Nvidia has created an an AI agent that can clean ‘noisy images’ – without ever having seen a ‘clean’ one. Working alongside AI researchers from MIT and Aalto University, they have created something they’ve called ‘Noise2Noise’. The team’s findings could, they claim, “lead to new capabilities in learned signal recovery using deep neural networks.” This could have a big impact on a number of areas, including healthcare.
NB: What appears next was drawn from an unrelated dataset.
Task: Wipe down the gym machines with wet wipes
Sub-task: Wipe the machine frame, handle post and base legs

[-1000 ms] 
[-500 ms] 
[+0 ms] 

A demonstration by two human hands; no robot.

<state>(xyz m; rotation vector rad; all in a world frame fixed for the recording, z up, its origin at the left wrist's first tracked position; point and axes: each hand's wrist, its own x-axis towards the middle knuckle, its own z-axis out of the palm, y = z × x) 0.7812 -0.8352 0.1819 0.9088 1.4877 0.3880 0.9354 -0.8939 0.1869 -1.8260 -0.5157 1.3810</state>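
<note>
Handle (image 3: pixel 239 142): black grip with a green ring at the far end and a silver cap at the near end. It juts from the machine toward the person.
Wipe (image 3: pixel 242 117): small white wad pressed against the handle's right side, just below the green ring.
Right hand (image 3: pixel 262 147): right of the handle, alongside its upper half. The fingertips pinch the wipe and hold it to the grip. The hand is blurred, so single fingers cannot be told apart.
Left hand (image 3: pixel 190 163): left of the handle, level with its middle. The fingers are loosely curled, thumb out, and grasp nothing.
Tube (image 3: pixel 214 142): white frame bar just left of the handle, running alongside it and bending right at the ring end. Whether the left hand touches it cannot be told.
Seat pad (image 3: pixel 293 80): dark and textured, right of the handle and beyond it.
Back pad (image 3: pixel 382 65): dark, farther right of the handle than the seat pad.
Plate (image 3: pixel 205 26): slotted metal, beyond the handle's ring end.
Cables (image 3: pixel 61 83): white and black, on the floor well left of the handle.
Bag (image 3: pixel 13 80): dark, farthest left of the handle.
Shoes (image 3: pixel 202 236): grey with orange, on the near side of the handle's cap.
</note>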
How researchers trained the Noise2Noise AI agent
The team took 50,000 images from the ImageNet database which were then manipulated to look ‘noisy’. Noise2Noise then ran on these images and was able to ‘denoise’ them – without knowing what a clean image looked like.
This is the most significant part of the research. The AI agent wan’t learning from clean data, but was instead simply learning the denoising process. This is an emerging and exciting area in data analysis and machine learning.
“Signal reconstruction from corrupted or incomplete measurements is an important subfield of statistical data analysis. Recent advances in deep neural networks have sparked significant interest in avoiding the traditional, explicit a priori statistical modeling of signal corruptions, and instead learning to map corrupted observations to the unobserved clean versions.”
The impact and potential applications of Noise2Noise
Because the Noise2Noise AI agent doesn’t require ‘clean data’ – or the ‘a priori statistical modeling of signal corruptions’ – it could be applied in a number of very exciting ways. It “points the way significant benefits in many applications by removing the need for potentially strenuous collection of clean data” the team argue.
One of the most interesting potential applications of the research is in the field of MRI scans. Essentially, an agent like Noise2Noise could give a much more accurate MRI scan than those done by traditional MRI scan agents which use something called Fast Fourier Transform. This could subsequently lead to a greater level of detail in MRI scans which will massively support medical professionals to make quicker diagnoses.